Fuzzilli Source Code Reading Notes
0x00 Introduction
Fuzzilli is a open source JavaScript engine fuzzer developed by Google Project Zero. A custom JavaScript bytecode is designed and can be used to generate JavaScript source code (known as lifting). The fuzzer works by mutating such JavaScript bytecode, converting the byte code to JavaScript, and feeding the result JavaScript into JavaScript engine.
0x01 Bytecode
Variable
Class Variable
represents a variable in the bytecode, such as v0
in v0 <- LoadInt '0'
. It has a field private let num: UInt16
which represent the id of the variable.
Operation
Class Operation
represents all possible kinds of operations in bytecode, and most of them can also correspond to particular JavaScript operation. It is a base class and specific operation is inherited from it. For example, the following code defines a LoadString
operation:
// a = "qwer"
// v0 <− LoadString 'qwer'
class LoadString: Operation {
let value: String
init(value: String) {
self.value = value
super.init(numInputs: 0, numOutputs: 1,
attributes: [.isPrimitive, .isParametric, .isLiteral])
}
}
Note that, the variable id is not stored into Operation
instance, but constant is stored into Operation
. For example, for instruction v0 <− LoadString 'qwer'
, 'qwer'
is stored in field value:String
of LoadString
, but v0
is not stored in LoadString
instance but stored in Instruction
instance. However, number of input variables, number of output variables and number of inner output variables are stored in Operation
instance.
Instruction
Class Instruction
represent an actual instruction. It has a field operation: Operation
which represents operation of this instruction, and also a field inouts: [Variable]

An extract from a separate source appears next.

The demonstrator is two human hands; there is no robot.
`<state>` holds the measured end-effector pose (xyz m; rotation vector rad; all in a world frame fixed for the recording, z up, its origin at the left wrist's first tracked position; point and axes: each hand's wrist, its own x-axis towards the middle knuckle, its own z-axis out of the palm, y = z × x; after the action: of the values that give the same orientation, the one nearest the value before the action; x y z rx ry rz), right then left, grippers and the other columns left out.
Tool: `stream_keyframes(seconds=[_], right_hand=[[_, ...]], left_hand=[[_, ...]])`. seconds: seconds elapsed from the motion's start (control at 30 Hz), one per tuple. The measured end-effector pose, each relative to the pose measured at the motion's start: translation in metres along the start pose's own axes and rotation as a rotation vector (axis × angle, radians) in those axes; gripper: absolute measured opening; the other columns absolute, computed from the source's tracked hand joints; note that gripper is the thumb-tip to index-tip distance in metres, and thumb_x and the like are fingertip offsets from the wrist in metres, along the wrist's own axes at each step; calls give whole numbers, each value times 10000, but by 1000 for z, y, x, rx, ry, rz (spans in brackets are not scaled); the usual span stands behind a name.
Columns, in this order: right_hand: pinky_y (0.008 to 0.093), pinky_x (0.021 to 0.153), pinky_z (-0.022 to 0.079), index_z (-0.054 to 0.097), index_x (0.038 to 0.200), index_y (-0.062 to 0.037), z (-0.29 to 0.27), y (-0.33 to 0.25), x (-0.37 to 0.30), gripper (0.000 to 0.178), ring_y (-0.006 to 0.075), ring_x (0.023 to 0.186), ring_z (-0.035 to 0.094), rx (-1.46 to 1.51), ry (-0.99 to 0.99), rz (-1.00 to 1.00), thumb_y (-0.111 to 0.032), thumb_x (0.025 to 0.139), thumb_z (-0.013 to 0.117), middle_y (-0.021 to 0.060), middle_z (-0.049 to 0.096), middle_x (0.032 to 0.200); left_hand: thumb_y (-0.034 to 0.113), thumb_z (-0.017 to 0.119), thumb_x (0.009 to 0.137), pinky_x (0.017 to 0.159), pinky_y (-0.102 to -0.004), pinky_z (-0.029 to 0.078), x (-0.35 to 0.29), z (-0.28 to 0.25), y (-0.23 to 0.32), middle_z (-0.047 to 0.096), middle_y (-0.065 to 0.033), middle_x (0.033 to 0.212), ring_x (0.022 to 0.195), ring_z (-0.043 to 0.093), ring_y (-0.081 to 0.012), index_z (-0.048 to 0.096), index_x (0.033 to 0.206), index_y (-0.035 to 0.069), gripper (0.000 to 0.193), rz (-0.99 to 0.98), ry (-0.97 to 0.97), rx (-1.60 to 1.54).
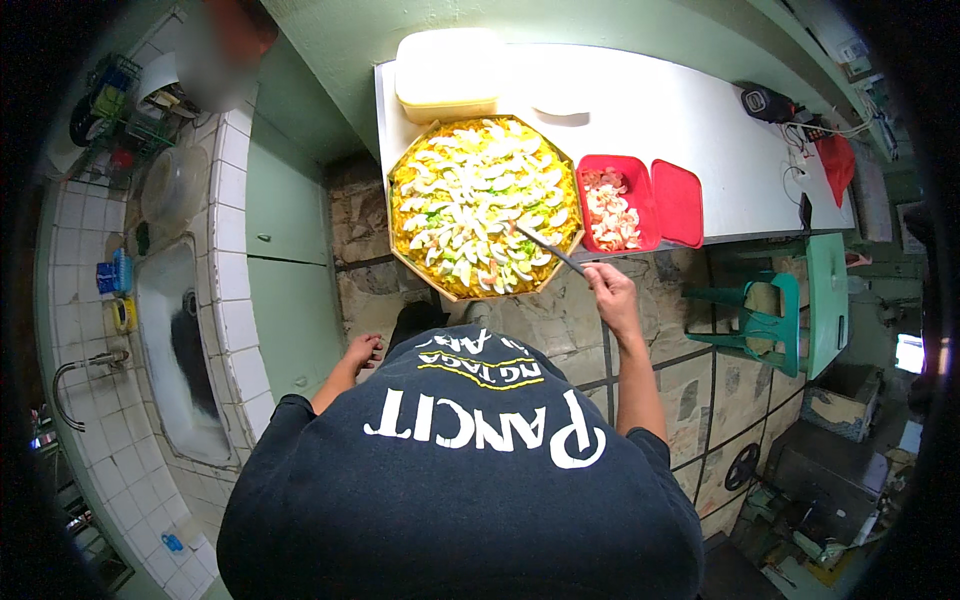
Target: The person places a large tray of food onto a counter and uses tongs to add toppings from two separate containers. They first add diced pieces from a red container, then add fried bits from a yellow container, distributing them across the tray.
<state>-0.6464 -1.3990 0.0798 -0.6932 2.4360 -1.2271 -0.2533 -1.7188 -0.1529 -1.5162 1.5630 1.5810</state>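
Observation:
A large octagonal tray [408, 262] sits on the white table, filled with yellow noodles topped with egg slices [470, 195] and chopped greens. My right hand [612, 292] is closed around the end of a long, thin dark utensil [553, 249]. Its far tip rests at the noodles' right side, beside a small pinkish piece; the kind of utensil is hard to make out. To the right of the tray stands a red plastic container [648, 235] of peeled pink shrimp [610, 210]. My left hand [364, 350] hangs low by my body, fingers loosely bent, holding nothing.
A pale lidded tub [448, 70] stands behind the tray, and a red lid [678, 203] lies beside the container. Green chairs [770, 325] are at the right. Along the left runs a tiled counter with a sink [180, 350] and a dish rack [115, 95].

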Motion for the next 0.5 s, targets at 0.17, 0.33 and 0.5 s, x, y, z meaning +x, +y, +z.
stream_keyframes(seconds=[0.17,0.33,0.5], right_hand=[[380,664,479,681,928,-70,10,-7,0,206,302,755,638,-184,7,-75,-231,894,559,127,654,825],[400,683,484,676,894,-67,2,-14,-4,210,316,776,634,-358,20,-104,-241,893,559,119,651,828],[412,693,486,679,904,-59,-13,-15,1,219,323,786,635,-334,97,-122,-245,893,565,137,652,842]], left_hand=[[267,458,966,564,-324,445,7,0,-1,594,24,922,676,586,-126,529,1262,186,315,19,8,-46],[261,453,966,570,-327,440,-4,2,4,591,28,912,679,585,-127,525,1263,200,311,0,-4,2],[258,456,963,591,-354,441,-7,-3,0,587,21,923,702,584,-150,519,1269,199,317,14,-10,71]])
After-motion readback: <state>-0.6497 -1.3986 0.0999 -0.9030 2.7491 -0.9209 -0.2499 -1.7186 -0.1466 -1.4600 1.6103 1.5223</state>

which represents input variables, output variables and inner output variables.
Program
Class Program
represent a complete JavaScript program. It has a field instructions: [Instruction]

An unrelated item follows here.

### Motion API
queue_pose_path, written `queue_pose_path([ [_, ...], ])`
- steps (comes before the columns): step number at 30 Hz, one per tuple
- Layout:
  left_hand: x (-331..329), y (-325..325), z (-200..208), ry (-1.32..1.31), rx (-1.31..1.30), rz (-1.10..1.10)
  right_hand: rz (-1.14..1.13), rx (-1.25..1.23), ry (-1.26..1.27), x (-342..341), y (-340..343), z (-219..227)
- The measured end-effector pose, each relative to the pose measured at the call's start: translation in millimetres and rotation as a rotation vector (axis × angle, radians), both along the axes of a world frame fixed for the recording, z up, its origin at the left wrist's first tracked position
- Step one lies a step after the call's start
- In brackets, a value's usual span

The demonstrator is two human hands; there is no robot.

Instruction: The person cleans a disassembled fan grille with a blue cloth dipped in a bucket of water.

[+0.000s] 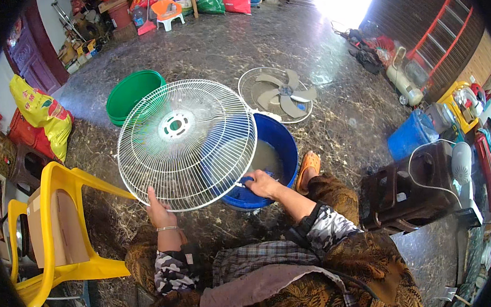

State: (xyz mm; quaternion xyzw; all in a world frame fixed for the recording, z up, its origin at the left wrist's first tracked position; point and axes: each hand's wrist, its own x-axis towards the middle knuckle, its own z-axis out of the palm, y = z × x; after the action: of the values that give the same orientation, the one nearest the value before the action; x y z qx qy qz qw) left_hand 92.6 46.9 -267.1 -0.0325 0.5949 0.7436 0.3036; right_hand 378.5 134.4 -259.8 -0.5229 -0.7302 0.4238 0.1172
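My left hand (161, 212) grips the near rim of a round white wire fan grille (187, 149), thumb up along the wires. The grille is tilted over a blue bucket (289, 150) that holds cloudy water. My right hand (264, 185) is closed around a small blue-handled thing (246, 182) at the grille's near right edge, above the bucket's rim. Most of that thing is hidden by my fingers, so its kind cannot be made out. Part of the bucket lies behind the wires.
A green tub (128, 96) stands beyond the grille. Grey fan blades (284, 92) lie in another wire grille on the floor. At the left is a yellow chair (49, 226) with a cardboard box; at the right, a dark brown stool (404, 190) lies near a blue bin (411, 134).
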Motion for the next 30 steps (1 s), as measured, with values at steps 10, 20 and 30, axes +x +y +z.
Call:
queue_pose_path([
  [10,-66,-6,9,-0.052,-0.009,-0.221,0.086,0.292,-0.328,76,54,49],
  [20,-84,-19,-1,0.222,-0.185,-0.245,-0.506,0.704,0.158,49,130,53],
  [30,-69,-12,-17,0.264,-0.301,0.076,-0.203,0.438,-0.294,-7,117,28],
])
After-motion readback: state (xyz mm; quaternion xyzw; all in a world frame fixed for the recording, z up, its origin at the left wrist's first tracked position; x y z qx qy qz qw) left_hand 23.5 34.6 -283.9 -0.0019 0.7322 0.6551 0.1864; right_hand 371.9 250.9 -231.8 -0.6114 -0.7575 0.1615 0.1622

which represent a list of Instruction
instances.
ProgramBuilder
Class ProgramBuilder
is used to build a Program
instance from scratch. This class is commonly used while mutating a Program
.
Adoption
From my understanding, adoption is used by ProramBuilder
to accept an instruction or variable(s) from another program, during which the id of variables are remapped to ensure the continuity.

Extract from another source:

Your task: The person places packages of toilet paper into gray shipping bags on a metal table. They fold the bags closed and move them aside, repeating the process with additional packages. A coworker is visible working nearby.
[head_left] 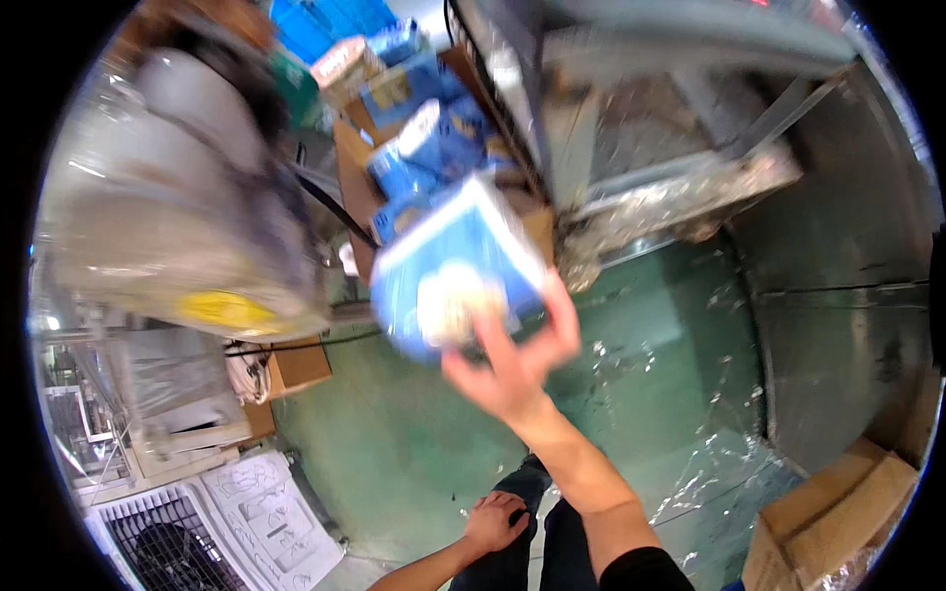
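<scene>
A blue-and-white package (434, 266), smeared by motion, is gripped in my right hand (512, 364), its fingers spread over the near side and right edge. The package has a pale patch on its face. Just beyond it is an open cardboard box (355, 167) holding several blue-and-white packages (429, 143). My left hand (496, 522) lies over my dark-trousered leg, well apart from the package, with its fingers loosely laid down and nothing visible in them.
A large plastic-wrapped machine part (177, 227) with a yellow patch stands at left. At lower left is a white unit with a dark grille (172, 552). Metal framework (680, 167) rises at upper right, and a cardboard box (833, 512) sits at lower right. Shiny scraps litter the green floor (650, 325).
</scene>
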`<action>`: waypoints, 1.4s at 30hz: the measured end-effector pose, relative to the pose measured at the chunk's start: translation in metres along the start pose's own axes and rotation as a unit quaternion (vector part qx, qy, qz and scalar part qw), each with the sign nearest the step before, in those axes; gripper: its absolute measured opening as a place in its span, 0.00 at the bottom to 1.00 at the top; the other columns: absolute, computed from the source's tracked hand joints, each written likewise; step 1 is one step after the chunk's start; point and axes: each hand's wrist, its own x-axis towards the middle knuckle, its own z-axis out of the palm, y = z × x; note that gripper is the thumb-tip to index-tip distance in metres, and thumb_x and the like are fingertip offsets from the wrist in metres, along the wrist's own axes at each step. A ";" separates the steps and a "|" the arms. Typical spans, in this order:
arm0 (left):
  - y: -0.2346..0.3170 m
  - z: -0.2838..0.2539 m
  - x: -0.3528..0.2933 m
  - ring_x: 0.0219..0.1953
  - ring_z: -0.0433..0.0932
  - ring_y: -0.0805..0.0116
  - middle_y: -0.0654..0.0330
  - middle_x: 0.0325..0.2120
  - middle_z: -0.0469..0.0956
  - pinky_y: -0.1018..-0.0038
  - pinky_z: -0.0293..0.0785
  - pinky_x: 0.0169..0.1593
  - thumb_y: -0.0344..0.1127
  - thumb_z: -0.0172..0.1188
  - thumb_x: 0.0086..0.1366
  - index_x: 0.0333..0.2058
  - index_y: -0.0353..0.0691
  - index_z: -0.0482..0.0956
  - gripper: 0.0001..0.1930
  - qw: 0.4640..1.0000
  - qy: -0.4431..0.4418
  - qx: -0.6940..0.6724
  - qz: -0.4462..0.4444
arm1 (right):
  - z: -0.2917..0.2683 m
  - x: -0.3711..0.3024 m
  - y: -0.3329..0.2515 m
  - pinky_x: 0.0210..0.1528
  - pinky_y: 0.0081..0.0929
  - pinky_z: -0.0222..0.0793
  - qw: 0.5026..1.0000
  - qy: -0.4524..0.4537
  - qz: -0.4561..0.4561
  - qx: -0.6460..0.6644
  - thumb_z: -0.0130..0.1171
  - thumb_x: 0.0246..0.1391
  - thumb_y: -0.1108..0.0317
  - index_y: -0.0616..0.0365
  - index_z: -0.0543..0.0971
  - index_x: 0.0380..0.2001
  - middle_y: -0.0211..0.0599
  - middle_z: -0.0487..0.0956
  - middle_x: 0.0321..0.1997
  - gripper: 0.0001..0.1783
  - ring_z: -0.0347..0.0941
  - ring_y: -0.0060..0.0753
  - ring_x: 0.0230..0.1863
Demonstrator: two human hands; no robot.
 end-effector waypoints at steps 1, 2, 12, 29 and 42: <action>0.015 -0.004 -0.008 0.51 0.72 0.60 0.62 0.45 0.76 0.61 0.68 0.52 0.48 0.57 0.60 0.40 0.45 0.79 0.16 0.997 -0.015 0.079 -0.009 | -0.001 0.039 -0.012 0.61 0.52 0.58 0.991 -0.089 0.031 -0.099 0.69 0.43 0.62 0.55 0.68 0.59 0.65 0.57 0.63 0.38 0.56 0.66 0.62; 0.032 -0.012 -0.009 0.51 0.72 0.59 0.61 0.45 0.75 0.61 0.68 0.52 0.48 0.57 0.60 0.42 0.45 0.78 0.17 0.987 -0.023 0.158 -0.019 | -0.005 0.063 -0.026 0.63 0.52 0.55 0.971 -0.182 0.070 -0.136 0.68 0.43 0.62 0.53 0.67 0.60 0.61 0.56 0.63 0.38 0.54 0.66 0.63; 0.316 -0.289 -0.071 0.37 0.79 0.55 0.57 0.34 0.79 0.64 0.76 0.40 0.36 0.60 0.59 0.37 0.42 0.78 0.09 0.932 0.145 -0.041 0.330 | -0.306 0.010 -0.122 0.55 0.45 0.68 0.695 -0.653 0.271 -0.130 0.58 0.50 0.42 0.53 0.77 0.51 0.52 0.76 0.51 0.32 0.71 0.58 0.53; 0.544 -0.713 0.296 0.49 0.72 0.49 0.51 0.44 0.73 0.63 0.69 0.52 0.33 0.58 0.60 0.41 0.36 0.76 0.12 0.804 0.490 0.267 0.207 | -0.440 0.357 -0.001 0.42 0.29 0.74 0.887 -0.214 0.385 -0.141 0.65 0.51 0.55 0.63 0.73 0.52 0.44 0.79 0.40 0.30 0.78 0.33 0.38; 0.606 -0.671 0.411 0.29 0.70 0.48 0.51 0.21 0.69 0.60 0.64 0.33 0.43 0.59 0.61 0.19 0.35 0.70 0.19 0.825 0.486 0.199 0.208 | -0.371 0.554 0.113 0.40 0.35 0.73 0.863 -0.401 0.304 -0.048 0.60 0.53 0.48 0.62 0.79 0.39 0.43 0.80 0.34 0.25 0.78 0.42 0.38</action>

public func beginAdoption(from program: Program) {
varMaps.append([Variable: Variable]())
}
public func endAdoption() {
varMaps.removeLast()
}
public func adopting(from program: Program, _ block: () -> Void) {
beginAdoption(from: program)
// push a empty [Variable: Variable] map into varMaps stack
block()
// execute the callback block passed into this function
endAdoption()
// pop from varMaps stack
}
/// Returns the next free variable.
private func nextVariable() -> Variable {
assert(numVariables < maxNumberOfVariables, "Too many variables")
numVariables += 1
return Variable(number: numVariables - 1)
}
public func adopt(_ variable: Variable) -> Variable {
if !varMaps.last!.keys.contains(variable) {
// if top element in varMaps does not contains the given variable as key
varMaps[varMaps.count - 1][variable] = nextVariable()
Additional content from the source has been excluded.